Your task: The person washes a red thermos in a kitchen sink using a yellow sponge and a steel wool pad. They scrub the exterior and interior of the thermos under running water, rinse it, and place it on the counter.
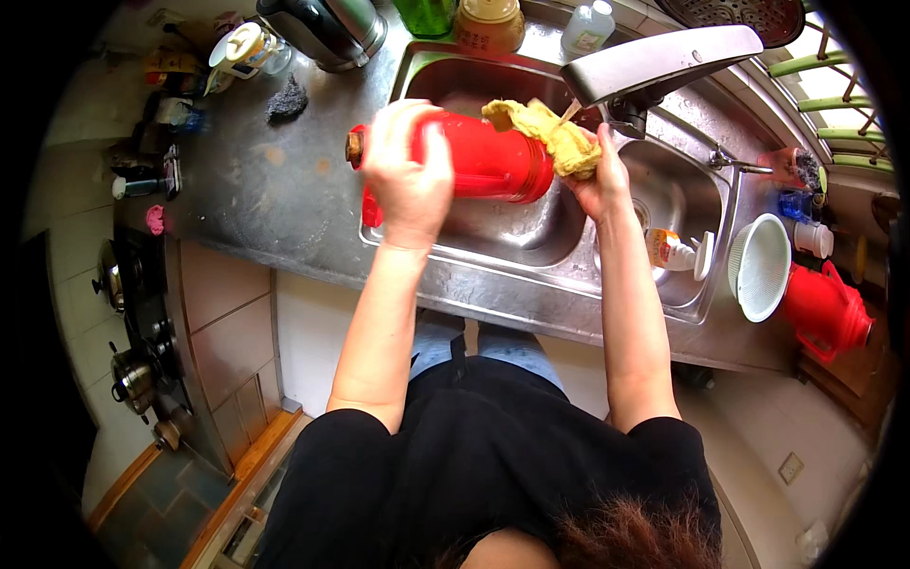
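A red thermos flask [490,160] lies on its side in the air over the large basin of a steel double sink [526,245]. My left hand [409,167], slightly blurred, grips it near its neck, where a cork-like stopper [353,147] points left. My right hand [601,174] holds a wet yellow cloth [561,139] by the flask's base, under the grey faucet [661,60]. Water seems to run from the faucet onto the cloth. My right fingers are partly hidden behind the cloth.
A pump bottle [672,252] lies in the small basin. On the right stand a white strainer [759,267] and a second red thermos [825,309]. A dark scouring pad [287,101] lies on the left counter, near an electric kettle [323,32]. Jars and a bottle [589,28] line the back.
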Tool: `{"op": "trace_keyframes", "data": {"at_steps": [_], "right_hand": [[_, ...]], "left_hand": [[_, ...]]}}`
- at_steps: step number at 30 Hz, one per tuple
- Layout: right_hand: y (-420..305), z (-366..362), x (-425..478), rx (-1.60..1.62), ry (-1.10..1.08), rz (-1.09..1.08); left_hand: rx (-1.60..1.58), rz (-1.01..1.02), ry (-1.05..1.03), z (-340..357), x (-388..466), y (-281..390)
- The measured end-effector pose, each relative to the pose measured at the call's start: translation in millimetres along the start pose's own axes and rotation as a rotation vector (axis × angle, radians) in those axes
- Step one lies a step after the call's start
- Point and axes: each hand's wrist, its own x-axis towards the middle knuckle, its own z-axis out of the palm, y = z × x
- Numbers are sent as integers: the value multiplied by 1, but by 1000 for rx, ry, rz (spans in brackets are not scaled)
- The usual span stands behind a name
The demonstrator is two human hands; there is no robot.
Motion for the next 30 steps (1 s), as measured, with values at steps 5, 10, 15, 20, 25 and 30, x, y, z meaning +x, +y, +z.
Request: {"op": "trace_keyframes", "data": {"at_steps": [5,10,15,20,25,30], "right_hand": [[1,-9,5,-109,83,-40],[2,-2,0,-96,-24,-69],[1,5,1,-78,-64,-47],[-1,16,-12,-197,-35,-130],[13,35,-5,-361,-147,-343],[29,81,-2,-725,-393,-660]], "left_hand": [[452,-144,18,-26,-15,-22],[213,-323,-205,-13,-55,-24],[263,-96,-568,12,-81,5],[92,-444,29,5,-76,-36],[-324,-1214,392,-12,-61,-89],[-621,-1121,305,-3,-43,-125]]}}
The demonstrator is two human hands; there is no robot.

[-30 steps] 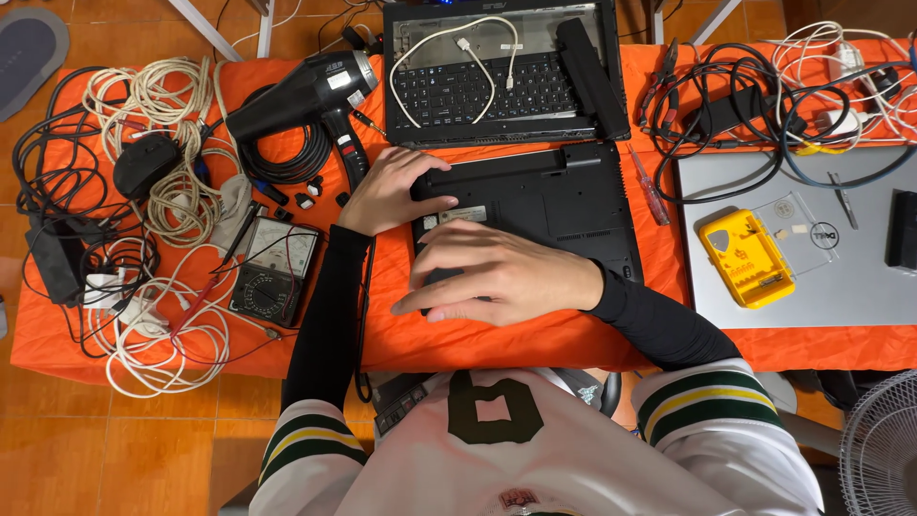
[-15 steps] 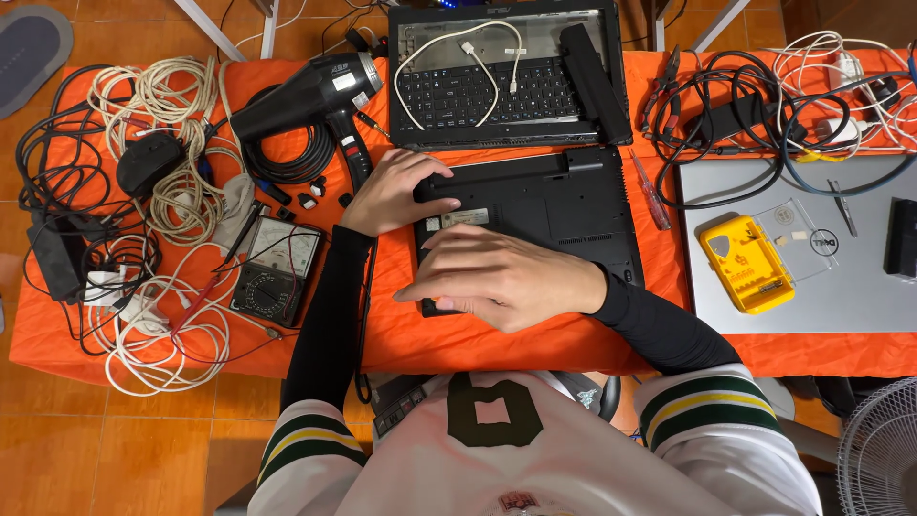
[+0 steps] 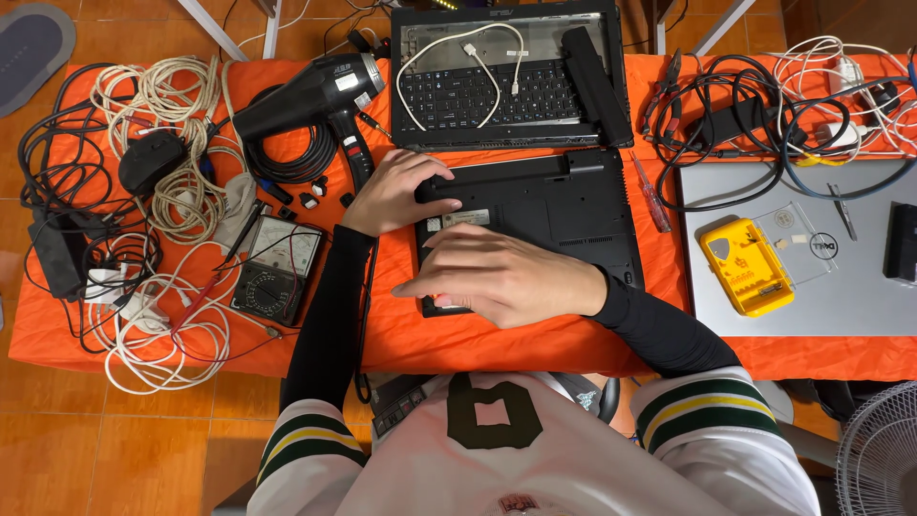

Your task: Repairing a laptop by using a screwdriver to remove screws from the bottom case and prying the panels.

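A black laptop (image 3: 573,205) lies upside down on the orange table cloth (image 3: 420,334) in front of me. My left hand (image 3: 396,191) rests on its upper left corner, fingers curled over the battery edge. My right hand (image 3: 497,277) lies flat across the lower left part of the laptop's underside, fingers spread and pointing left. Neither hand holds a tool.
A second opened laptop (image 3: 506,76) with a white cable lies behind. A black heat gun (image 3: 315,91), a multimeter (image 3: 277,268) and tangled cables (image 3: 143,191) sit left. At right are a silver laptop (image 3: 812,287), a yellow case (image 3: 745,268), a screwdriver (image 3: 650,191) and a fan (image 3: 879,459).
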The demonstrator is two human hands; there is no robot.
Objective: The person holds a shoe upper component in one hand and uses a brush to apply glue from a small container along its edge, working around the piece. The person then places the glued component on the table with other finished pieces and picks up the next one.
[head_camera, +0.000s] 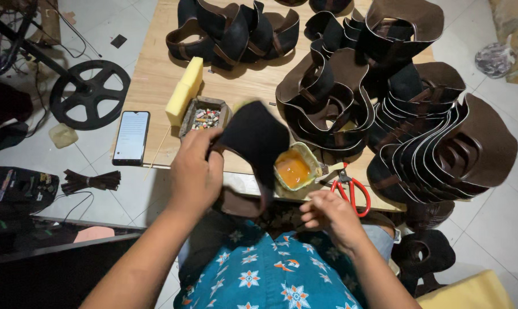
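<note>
- The left hand [195,171] is closed around the edge of a dark leather piece [256,140], thumb and fingers pinching it and holding it up over the near edge of the wooden board [156,74].
- The leather piece spreads out to the right of those fingers and hangs down past them toward the person's lap; it is slightly blurred.
- The right hand [330,214] sits lower, its fingers curled in loosely; I cannot tell whether they hold anything small.
- Just beyond the right fingers lies a pair of red-handled scissors [350,189], near but not touching.
- Between the two hands, just past the hanging leather, stands a small container of orange glue [293,169].
- Just beyond the left fingers sits a small box of mixed bits [206,117], with a yellow sponge block [184,91] leaning beside it.
- Left of the left fingers a phone [132,137] lies flat at the board's edge.
- Well beyond and to the right of both hands, stacks of curved dark leather pieces [430,137] crowd the board.
</note>
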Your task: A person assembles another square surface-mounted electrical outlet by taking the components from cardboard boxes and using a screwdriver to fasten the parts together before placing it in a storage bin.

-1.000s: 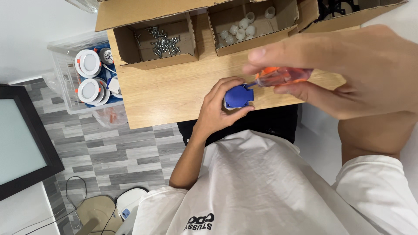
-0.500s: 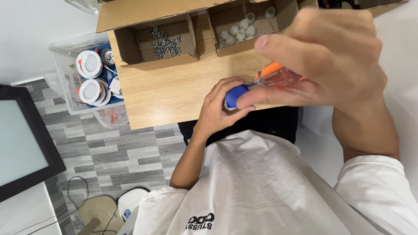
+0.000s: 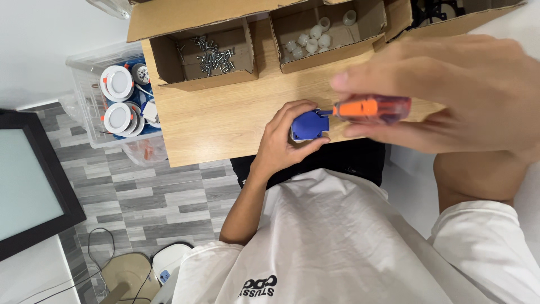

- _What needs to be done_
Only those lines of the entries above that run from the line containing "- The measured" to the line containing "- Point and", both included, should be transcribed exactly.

- _Task solution_
- The measured end-effector pose, each relative to the pose measured at the call's start: translation in millimetres along the start pose's own axes and rotation as a rotation vector (axis × angle, radians) in those axes
- Step one lies a step after the call's start
- Point and axes: each hand's wrist, its own x-axis towards the middle knuckle, its own z-axis out of the palm, y = z × x

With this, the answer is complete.